Я не так чтобы желал остаться и мог спокойно помахать ему батистовым платочком, пусть попробует удерживать аристократа, хоть и паршивого, без причины… но платочка у меня не было, и стало интересно, к чему приведёт нас беседа.
— В бинете[1] жарко, и в Иле им не очаруешь жеребёнка. Я предпочитаю треуголку.
По сути, из наших только Голова таскает парик… хм… на голове.
— Разве не признак благородного человека ношение парика, риттер?
— Признак благородного человека отнюдь не ношение парика, риттер. Времена париков прошли пятьдесят лет назад, сейчас они больше в ходу на официальных приёмах, среди военных и чиновников. Я не на приёме, не военный и не чиновник. Ах, да. Забыл упомянуть тех, кому нравится носить парик. К ним я тоже не отношусь.
— Спасибо, вы удовлетворили моё любопытство. Я стараюсь узнавать людей, с которыми беседую, с разных сторон. Порой странных и незначительных. — Его серые глаза походили на наждак. Теплоты в них ко мне как у седьмой сестры к потерявшемуся калеке. — Что касается ваших слов о том, что вы не подойдёте к суани…

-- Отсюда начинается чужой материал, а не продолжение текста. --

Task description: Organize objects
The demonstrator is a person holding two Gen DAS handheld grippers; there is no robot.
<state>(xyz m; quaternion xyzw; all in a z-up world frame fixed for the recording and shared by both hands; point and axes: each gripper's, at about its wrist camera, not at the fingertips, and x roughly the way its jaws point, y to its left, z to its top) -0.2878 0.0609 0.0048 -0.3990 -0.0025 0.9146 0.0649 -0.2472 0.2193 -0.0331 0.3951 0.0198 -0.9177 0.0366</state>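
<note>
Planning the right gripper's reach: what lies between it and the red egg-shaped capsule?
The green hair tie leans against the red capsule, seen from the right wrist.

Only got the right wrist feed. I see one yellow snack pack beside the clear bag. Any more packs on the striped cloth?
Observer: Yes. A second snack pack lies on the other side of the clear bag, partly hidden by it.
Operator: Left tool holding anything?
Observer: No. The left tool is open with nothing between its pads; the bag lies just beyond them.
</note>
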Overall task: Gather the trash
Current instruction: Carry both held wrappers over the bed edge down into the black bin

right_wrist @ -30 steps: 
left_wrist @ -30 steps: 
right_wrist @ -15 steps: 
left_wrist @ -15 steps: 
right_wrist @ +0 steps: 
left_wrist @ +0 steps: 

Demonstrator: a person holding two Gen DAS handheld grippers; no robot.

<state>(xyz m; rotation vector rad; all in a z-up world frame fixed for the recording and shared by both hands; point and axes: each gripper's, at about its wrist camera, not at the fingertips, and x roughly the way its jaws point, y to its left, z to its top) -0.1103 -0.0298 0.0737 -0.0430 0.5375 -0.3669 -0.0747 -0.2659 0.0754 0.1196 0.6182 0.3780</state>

Он наклонился к портфелю из воловьей кожи и извлёк из него тонкую папку.
— Здесь не очень много о вас. Собирали наспех. — Он словно извинялся передо мной. — Желаете прочесть?
— Полагаю, я не узнаю ничего нового. — Мой тон стал предельно скучным.
— Сколько раз вы посещали Ил за свою не очень долгую жизнь? Здесь пишут, что больше тридцати раз. Во всяком случае — зафиксированные проходы через андериты.
Сущее вранье. Тридцать раз. Ха! Право, я перестал считать после пятидесяти.